# [ASSIGNED TASK]
The answer must be every line of the data that holds the word "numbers".
*** EXCERPTED DATA ***
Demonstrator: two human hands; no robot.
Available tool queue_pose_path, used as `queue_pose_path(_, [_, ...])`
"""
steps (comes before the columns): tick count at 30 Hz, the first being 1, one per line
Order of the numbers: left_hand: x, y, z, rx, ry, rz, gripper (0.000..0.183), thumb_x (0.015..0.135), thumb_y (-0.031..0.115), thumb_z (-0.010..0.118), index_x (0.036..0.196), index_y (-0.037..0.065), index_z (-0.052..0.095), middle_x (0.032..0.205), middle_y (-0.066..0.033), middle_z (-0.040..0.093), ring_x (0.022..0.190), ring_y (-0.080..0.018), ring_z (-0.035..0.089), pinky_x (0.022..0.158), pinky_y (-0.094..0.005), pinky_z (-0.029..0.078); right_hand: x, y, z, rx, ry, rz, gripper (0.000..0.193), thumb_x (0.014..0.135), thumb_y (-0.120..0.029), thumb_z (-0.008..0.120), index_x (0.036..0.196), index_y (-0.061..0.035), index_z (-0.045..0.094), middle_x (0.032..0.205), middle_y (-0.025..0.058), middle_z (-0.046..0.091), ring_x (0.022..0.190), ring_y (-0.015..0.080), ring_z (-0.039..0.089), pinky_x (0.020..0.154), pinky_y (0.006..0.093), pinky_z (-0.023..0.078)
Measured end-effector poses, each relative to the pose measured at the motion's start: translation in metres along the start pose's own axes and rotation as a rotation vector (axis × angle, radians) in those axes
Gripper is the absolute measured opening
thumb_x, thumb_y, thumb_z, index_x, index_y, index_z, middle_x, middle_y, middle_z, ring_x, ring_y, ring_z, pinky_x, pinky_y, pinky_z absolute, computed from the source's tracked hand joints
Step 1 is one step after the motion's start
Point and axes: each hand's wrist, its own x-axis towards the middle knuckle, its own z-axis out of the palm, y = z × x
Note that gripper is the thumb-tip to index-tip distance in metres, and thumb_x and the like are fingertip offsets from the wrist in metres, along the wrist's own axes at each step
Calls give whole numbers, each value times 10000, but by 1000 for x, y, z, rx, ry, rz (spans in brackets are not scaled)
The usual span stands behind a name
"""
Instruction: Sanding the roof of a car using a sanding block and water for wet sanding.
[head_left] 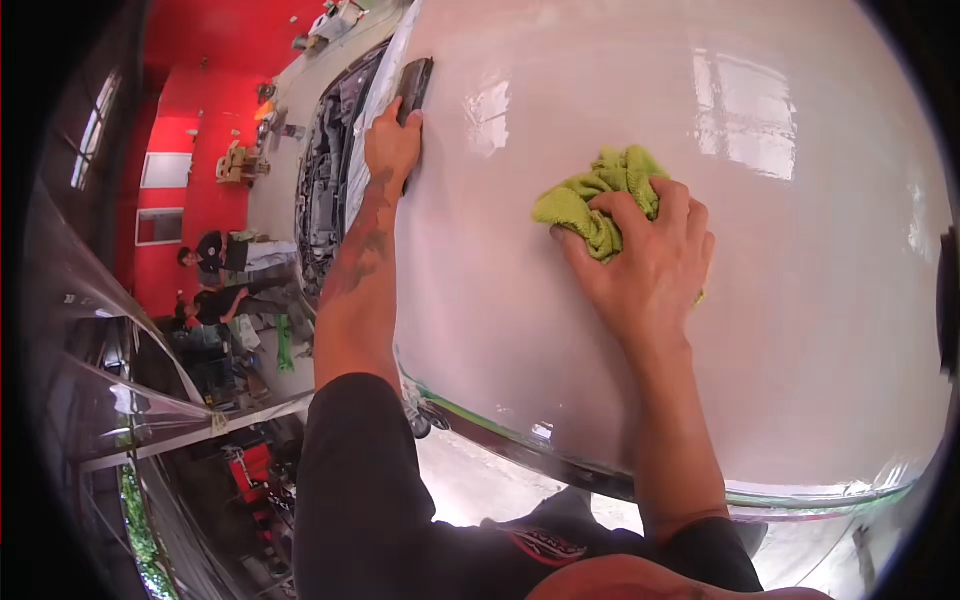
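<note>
A broad, glossy, pale grey car panel (500, 300) spreads out before me, with wet-looking streaks and window reflections on it. My right hand (650, 265) presses a crumpled yellow-green cloth (598, 200) onto its middle, fingers curled over the bunched fabric. Up at the panel's left edge, my left hand (392, 148) grips a long dark sanding block (416, 86). The block lies along the edge, and part of it is covered by that hand.
An open engine bay (335, 165) lies beyond the panel's left side. Green masking tape (470, 410) follows the near edge. Two people are in the background at left, near a red wall (215, 110). Plastic sheeting (85, 260) hangs at the far left.
</note>
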Motion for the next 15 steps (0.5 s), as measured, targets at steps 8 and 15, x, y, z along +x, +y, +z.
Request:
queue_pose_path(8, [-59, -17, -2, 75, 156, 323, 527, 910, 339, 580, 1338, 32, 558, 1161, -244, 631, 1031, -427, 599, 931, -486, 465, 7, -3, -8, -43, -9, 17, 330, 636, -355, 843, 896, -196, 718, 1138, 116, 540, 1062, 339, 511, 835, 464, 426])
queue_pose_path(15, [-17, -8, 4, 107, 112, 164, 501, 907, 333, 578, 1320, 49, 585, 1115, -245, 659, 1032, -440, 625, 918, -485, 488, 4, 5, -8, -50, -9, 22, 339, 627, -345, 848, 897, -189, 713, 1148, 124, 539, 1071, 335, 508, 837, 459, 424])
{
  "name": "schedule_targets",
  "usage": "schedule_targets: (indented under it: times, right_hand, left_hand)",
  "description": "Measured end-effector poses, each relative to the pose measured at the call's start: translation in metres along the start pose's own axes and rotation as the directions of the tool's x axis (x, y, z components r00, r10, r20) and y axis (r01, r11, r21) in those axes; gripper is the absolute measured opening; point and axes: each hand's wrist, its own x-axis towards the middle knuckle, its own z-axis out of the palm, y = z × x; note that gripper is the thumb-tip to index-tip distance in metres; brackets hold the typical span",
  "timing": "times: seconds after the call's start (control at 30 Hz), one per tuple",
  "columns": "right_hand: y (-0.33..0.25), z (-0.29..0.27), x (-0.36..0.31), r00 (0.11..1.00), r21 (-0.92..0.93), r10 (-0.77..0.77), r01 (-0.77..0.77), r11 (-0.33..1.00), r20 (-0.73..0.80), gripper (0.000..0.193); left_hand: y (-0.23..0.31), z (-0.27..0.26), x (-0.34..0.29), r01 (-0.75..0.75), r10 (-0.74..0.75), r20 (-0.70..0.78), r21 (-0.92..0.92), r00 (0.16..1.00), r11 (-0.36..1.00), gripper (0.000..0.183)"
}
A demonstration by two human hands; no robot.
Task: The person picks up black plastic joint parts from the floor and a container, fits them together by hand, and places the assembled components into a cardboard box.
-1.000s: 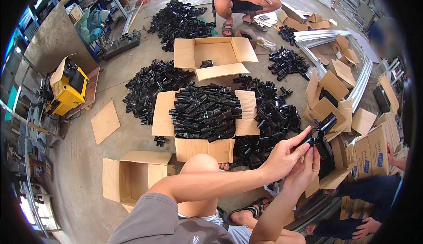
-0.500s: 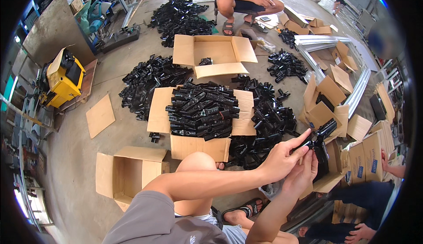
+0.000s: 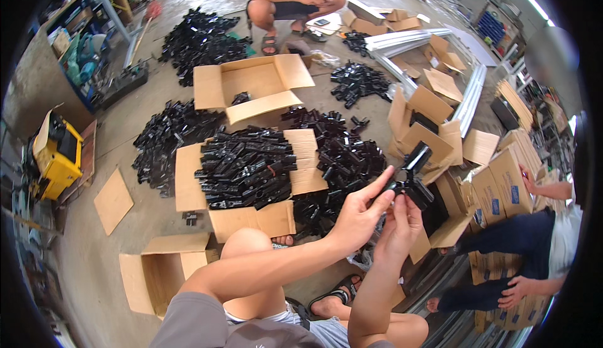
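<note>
One black branched part (image 3: 411, 178) is under our review: we find it held in the air to the right of the filled carton (image 3: 251, 222). The left hand (image 3: 355, 219) grasps it between thumb and outstretched index finger; the right hand (image 3: 400, 230) pinches it from below, the exact contact partly hidden. Loose black parts (image 3: 348, 159) lie heaped just right of the filled carton. In our judgement, the step in hand is handling and turning this single part. The next move calls, we judge, for one hand to keep a secure hold while the other shifts its grip. Against the frame half a second earlier, we note that the part's upper tube points more steeply upward; both hands have stayed on it, on the same side of the filled carton. We also record more of the co-worker (image 3: 534, 247) in sight, well right of the filled carton
</note>
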Motion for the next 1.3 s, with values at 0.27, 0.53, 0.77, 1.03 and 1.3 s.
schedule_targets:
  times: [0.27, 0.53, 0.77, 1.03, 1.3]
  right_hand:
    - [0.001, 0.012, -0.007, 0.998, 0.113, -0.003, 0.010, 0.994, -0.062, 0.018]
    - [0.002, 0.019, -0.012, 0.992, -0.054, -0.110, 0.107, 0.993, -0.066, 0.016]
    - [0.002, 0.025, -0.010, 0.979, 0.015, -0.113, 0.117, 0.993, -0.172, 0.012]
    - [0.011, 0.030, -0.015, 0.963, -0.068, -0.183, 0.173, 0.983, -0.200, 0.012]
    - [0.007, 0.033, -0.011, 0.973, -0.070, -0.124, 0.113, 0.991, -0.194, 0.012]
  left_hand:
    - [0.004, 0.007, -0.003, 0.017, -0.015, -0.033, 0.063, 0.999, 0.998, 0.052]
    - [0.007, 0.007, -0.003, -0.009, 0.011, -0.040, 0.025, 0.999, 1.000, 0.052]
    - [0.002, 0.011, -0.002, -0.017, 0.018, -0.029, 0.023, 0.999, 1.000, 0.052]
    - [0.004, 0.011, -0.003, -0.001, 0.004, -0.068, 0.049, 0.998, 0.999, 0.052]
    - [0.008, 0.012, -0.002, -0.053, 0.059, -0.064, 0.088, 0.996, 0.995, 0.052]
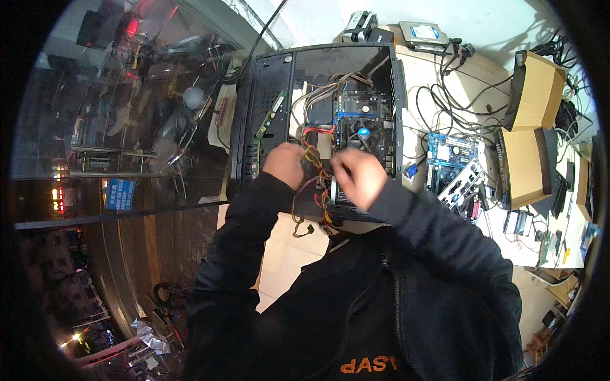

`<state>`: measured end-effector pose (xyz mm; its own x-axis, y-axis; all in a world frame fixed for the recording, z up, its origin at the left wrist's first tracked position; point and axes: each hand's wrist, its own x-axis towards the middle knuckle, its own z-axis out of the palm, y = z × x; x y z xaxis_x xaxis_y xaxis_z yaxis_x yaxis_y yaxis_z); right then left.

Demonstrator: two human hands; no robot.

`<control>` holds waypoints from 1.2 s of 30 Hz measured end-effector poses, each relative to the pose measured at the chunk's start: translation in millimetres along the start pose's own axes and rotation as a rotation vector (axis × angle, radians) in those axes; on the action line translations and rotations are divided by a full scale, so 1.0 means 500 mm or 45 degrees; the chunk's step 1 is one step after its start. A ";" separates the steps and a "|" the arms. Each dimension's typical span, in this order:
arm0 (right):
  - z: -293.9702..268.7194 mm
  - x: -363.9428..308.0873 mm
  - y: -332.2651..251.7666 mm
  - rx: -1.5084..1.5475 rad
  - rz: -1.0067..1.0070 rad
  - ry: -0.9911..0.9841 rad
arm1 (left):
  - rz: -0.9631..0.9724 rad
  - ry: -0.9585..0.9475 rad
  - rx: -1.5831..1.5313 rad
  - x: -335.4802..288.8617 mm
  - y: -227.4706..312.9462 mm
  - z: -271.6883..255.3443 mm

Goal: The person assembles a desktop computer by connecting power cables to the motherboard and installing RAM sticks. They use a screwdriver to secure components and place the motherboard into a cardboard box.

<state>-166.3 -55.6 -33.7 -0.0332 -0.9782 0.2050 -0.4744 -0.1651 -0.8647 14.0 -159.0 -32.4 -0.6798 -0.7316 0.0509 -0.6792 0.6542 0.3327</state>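
A black computer case (244,152) lies on its side, its inside facing up. In its right part sits a motherboard (359,103) with a black cooling fan (375,136) that has a blue hub. A bundle of yellow, red and black power cables (314,156) runs between my hands. At the bundle's left side my left hand (284,164) is closed, its fingertips hidden. Curled and slightly blurred, my right hand (361,176) is at the right of the cables, over the case's lower edge. What either hand holds cannot be made out. Two green memory sticks (272,114) lie left of the cables.
Right of the case, another blue motherboard (445,155) lies on the white table, with a metal bracket plate (462,183) against it. Farther right stands an open cardboard box (524,162). Loose black cables (438,95) and a hard drive (422,33) are at the back. Glass (146,127) borders the left.
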 end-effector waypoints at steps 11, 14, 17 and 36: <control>0.231 0.184 0.274 -0.712 -0.210 -0.725 | -0.352 -1.085 0.520 0.060 0.044 0.090; 0.169 0.199 0.194 -0.857 -0.316 -1.211 | -0.387 -1.173 0.664 0.057 0.018 0.124; 0.199 0.187 0.243 -0.802 -0.301 -1.097 | -0.408 -1.175 0.870 0.048 -0.104 0.249; 0.222 0.174 0.219 -0.116 0.383 -0.648 | -0.850 -0.621 0.229 0.066 -0.061 0.198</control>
<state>-123.6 -172.7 -161.4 0.2367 -0.9215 -0.3077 -0.5840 0.1182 -0.8031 -15.1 -184.2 -134.4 -0.1354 -0.8377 -0.5291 -0.9863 0.1649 -0.0086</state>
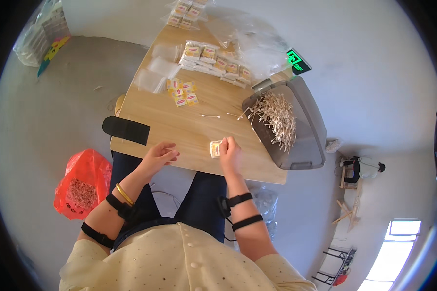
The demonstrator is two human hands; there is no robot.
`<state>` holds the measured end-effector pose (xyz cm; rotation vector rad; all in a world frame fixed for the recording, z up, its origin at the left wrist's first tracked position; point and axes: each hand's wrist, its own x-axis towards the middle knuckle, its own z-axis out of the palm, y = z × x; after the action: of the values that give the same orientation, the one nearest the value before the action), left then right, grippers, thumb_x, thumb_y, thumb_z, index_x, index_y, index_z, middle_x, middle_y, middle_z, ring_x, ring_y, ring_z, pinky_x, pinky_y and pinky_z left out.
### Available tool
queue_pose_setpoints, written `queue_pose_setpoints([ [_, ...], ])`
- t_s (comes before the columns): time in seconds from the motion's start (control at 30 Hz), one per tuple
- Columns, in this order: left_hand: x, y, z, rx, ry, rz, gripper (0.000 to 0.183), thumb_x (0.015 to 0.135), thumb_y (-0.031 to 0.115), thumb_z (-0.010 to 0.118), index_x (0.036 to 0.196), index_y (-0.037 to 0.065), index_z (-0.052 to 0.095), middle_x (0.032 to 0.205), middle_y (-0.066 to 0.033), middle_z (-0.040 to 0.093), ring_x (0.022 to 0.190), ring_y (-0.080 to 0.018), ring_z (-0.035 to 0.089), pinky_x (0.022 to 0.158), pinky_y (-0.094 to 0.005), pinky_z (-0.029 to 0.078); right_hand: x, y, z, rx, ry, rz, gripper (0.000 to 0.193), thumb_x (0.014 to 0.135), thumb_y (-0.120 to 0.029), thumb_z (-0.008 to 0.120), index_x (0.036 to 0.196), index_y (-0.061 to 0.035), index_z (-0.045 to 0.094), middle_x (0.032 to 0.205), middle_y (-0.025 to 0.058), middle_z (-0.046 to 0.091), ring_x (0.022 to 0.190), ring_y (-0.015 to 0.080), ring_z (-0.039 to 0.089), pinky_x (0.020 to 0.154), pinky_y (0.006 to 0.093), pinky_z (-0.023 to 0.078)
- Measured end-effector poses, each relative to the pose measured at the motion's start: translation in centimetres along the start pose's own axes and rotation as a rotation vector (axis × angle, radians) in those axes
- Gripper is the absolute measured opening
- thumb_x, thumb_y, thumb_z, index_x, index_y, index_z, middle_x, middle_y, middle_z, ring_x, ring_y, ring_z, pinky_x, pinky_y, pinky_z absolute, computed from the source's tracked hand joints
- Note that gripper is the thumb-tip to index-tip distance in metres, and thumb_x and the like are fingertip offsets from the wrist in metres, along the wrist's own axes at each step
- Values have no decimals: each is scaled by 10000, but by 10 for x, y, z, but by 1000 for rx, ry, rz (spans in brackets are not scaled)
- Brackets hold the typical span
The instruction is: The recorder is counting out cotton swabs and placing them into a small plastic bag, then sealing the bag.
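Pale wood-grain table [179, 128], centre frame: my right hand [231, 155], pinching a small white-and-yellow rectangular packet [214, 149]; my left hand [159, 157], empty, half-curled; grey plastic bin [306, 153], right of centre.

The walls [369, 63] are pale and plain, and the floor [92, 87] is of a dull grey colour. A light wooden table [158, 123] stands near the wall, and beyond its edge a sign [298, 61] glows green. At the lower right, a window [391, 254] is very bright with white light. On this same side there are a person [369, 168] in a light top, some wooden furniture [348, 177] and a dark metal frame [335, 262].
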<state>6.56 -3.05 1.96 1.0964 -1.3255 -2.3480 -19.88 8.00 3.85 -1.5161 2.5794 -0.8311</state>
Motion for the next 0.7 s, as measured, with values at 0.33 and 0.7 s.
queue_pose_setpoints([
  [0.33, -6, -7, 0, 18, -34, 25, 428, 1032, 269, 659, 1393, 54, 580, 1204, -81, 723, 1076, -172, 664, 948, -329, 496, 7, -10, -13, -48, 28, 119, 255, 994, -222, 606, 807, -50, 579, 705, 184, 657, 682, 430, 653, 580, 520, 482],
  [0.7, -2, 18, 20, 71, -96, 49, 472, 1040, 313, 654, 1410, 32, 570, 1218, -84, 710, 1095, -156, 653, 952, -313, 505, 19, -1, -6, 325, -41, 98, 304, 1043, -249, 568, 805, -60, 570, 652, 81, 590, 575, 263, 558, 545, 412, 412],
])
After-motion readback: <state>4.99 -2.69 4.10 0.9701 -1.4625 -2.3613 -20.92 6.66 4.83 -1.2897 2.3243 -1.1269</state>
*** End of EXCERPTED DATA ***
# [YOUR SOLUTION]
Order of the numbers: left_hand: x, y, z, rx, ry, rz, gripper (0.000..0.183), thumb_x (0.015..0.135), thumb_y (-0.031..0.115), thumb_z (-0.010..0.118), index_x (0.036..0.196), index_y (-0.037..0.065), index_z (-0.052..0.095), middle_x (0.032..0.205), middle_y (-0.066..0.033), middle_z (-0.040..0.093), ring_x (0.022..0.190), ring_y (-0.080..0.018), ring_z (-0.035..0.089), pinky_x (0.022..0.158), pinky_y (-0.094..0.005), pinky_z (-0.029..0.078); right_hand: x, y, z, rx, ry, rz, gripper (0.000..0.193), thumb_x (0.014..0.135), thumb_y (-0.120..0.029), thumb_z (-0.008..0.120), index_x (0.036..0.196), index_y (-0.061..0.035), index_z (-0.045..0.094), middle_x (0.032..0.205), middle_y (-0.025..0.058), middle_z (-0.046..0.091), ring_x (0.022..0.190), ring_y (-0.015..0.080), ring_z (-0.039..0.089), pinky_x (0.020..0.154), pinky_y (0.006..0.093), pinky_z (-0.023..0.078)
Calls give whole numbers, each value times 10000, but by 1000 for x, y, z, rx, ry, rz (spans in brackets are not scaled)

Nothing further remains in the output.